May 06, 2009
/ by matt.merlin
The spring of 2009 began with many sensational news items, but two stories during this past month, the Somali Pirates kidnapping and Susan Boyle’s singing delight, represent how social media data can provide a more insightful look at your company’s portrayal in different types of Internet conversations.
The two news stories shared sensationalism, evoking fairytales and fantasies from our childhood. The Somali Pirate story was about a courageous, American cargo-ship captain kept hostage for days in the hands of Johnny Depp money-hungry pirates. Not only was the fate of the captain in doubt, as was the foreign policy competency of the newly-minted Obama administration.
Susan Boyle’s saga was of an unemployed, downtrodden woman ridiculed by three step-sisters judges on a British talent show before belting out a most beautiful rendition of I Dreamed a Dream from Les Misérables. Within days, she was whipped across the ocean and was appearing with Larry King and Oprah as a middle-aged Cinderella.
Unlike the pirate saga, Susan’s every move was fully captured on video, whereas Captain Richard Phillips’ fate on the sea was mostly story-telling by word of mouth.

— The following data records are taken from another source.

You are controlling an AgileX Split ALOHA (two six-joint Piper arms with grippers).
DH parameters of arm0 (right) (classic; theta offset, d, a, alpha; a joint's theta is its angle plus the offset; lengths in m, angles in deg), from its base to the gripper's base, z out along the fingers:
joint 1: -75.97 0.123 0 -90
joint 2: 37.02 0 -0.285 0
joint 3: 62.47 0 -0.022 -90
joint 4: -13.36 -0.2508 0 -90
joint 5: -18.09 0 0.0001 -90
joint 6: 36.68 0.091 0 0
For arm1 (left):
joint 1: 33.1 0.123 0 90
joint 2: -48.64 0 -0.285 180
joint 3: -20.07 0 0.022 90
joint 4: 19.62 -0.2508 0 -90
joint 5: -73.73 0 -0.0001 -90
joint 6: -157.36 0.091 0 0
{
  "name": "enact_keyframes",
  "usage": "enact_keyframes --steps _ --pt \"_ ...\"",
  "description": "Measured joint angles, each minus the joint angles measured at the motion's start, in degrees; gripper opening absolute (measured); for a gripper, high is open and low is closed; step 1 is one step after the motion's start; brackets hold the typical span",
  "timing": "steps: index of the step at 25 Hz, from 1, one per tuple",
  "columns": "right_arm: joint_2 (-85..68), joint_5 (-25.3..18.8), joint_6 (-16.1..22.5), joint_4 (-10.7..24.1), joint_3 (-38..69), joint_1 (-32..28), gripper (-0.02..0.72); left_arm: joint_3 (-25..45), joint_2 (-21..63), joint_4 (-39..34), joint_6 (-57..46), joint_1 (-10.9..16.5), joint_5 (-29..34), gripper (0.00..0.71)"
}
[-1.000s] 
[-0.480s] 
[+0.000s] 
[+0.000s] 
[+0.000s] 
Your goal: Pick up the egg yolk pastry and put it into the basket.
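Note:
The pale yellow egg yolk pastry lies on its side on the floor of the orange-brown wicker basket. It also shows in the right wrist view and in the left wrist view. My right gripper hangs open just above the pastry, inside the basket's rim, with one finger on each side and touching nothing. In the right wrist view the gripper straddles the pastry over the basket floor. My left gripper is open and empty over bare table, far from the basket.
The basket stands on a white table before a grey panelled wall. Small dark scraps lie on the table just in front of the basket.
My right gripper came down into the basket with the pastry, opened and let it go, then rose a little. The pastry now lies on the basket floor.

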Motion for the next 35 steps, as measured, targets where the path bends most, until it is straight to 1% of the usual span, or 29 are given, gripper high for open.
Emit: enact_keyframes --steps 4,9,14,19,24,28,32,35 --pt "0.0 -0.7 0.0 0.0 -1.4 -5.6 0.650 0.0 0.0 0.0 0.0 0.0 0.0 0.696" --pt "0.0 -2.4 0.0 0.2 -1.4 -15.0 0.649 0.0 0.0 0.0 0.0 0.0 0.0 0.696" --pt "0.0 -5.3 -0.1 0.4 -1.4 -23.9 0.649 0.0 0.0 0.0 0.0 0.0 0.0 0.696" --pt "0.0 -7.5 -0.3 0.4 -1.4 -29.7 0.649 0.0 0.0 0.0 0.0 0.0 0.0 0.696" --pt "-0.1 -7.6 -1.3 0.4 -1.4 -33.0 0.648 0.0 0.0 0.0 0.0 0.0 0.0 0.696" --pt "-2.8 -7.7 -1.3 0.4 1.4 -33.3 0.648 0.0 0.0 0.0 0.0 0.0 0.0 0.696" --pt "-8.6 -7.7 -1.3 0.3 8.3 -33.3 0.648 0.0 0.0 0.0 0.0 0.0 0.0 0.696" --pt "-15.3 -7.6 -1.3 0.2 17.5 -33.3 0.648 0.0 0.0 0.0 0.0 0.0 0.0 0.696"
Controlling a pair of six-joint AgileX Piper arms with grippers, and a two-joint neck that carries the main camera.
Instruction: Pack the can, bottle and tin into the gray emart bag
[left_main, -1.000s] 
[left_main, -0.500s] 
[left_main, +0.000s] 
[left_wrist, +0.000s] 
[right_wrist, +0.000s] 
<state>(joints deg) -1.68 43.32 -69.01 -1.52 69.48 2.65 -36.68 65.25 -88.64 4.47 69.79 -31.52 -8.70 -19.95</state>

Thus, the more dynamic medium of video contributed heavily to the fact that Susan’s volume of social media (blogs, Websites, Twitter) was many times that of the Somali pirates and Captain Phillips (see chart 1 below).
An additional social media statistic is unique commenters, which measures the number of people who have posted comments to a blog or news post. This measurement, which represents audience participation, brings you closer to calculating your ROI as you capture reaction data from the public.
We’re able to tell from looking at chart 2 (below) that a segment of the public was much more engaged in the Somali pirate story by looking at the disproportionally larger number of unique commenters. This sounds rather intuitive, as the pirate story kindled opinions about U.S. foreign policy dilemmas, whereas the Susan story wasn’t particularly controversial unless you were offended by her choice of apparel.
But when it comes to news about the reputation of your firm, it’s risky to pre-determine how people react. After all, did you REALLY know that hoards of people weren’t offended by Susan’s apparel choice? That’s why it’s imperative to use multiple metrics when examining social media coverage, as the volume of coverage is just one of several metrics that paints a dynamic view of how wide-spread and influential a story’s life is.